April 09, 2017, 21:35
Kalleh
quote:
It’s possible that some of these language skills were acquired during pregnancy, as other studies have hinted.
Fascinating article, Tinman.
April 10, 2017, 14:36
sattva
Thanks. I am passing this on to several relatives that have babies.
October 14, 2017, 16:39
Geoff
An article from the "Big Think" site featuring the ideas of my father's old buddy, Garret Harden: http://bigthink.com/errors-we-...-of-the-commons-myth
See Harden's book, Promethian Ethics and his treatise, "The Tragedy of The Commons."
T.Rump and Clinton's Wall Street cronies should take note.
October 31, 2017, 19:04
Kalleh
Sadly, T. Rump (as you call him; I either call him "president" or Donald) will never take note of anything.
November 03, 2017, 18:44
sattva
quote:
Originally posted by Kalleh:
Sadly, T. Rump (as you call him; I either call him "president" or Donald) will never take note of anything.


Instead of Donald Duck (I mean Trump), we should call him daffy duck. If he didn't hold such a position of power, he would be laughable.
November 07, 2017, 19:32
Kalleh
Oh, I do like that. Big Grin

Of all my years of living here in the U.S., I never would have thought I'd feel this way about our "president."
November 08, 2017, 05:38
<Proofreader>
I think we should use "president" Trump when referring to him.
November 08, 2017, 20:41
Kalleh
It was so good to hear about today's elections.
November 09, 2017, 06:26
BobHale
A transgender candidate beats a self-proclaimed homophobe.

A woman only standing in response to a misogynist meme posted by her opponent beats him.

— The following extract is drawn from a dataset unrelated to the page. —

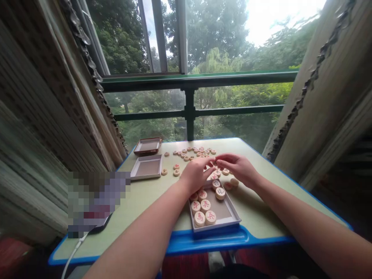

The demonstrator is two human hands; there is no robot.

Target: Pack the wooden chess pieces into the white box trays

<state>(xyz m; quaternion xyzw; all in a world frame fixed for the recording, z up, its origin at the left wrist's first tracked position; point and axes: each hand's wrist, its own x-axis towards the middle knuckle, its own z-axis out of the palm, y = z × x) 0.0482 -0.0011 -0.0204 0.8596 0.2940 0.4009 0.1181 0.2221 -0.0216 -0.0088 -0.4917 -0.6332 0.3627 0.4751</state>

A Liberian refugee beats a Mayor who didn't want refugees in his city.


Damn, the late-night comedy shows write themselves.

This message has been edited. Last edited by: BobHale,


"No man but a blockhead ever wrote except for money." Samuel Johnson.
November 10, 2017, 20:25
Kalleh
Now you know what we're dealing with, Bob. Roll Eyes
November 15, 2017, 04:32
Geoff
Made all the more pithy when one considers who founded Liberia, and why. Also ironic since Liberia seems to be a failed state.
November 15, 2017, 05:18
<Proofreader>
Here is a story that may put a crimp in your activities.
November 16, 2017, 20:58
Kalleh
And it's even a word post - never heard of the word "fapstronauts" before, have you?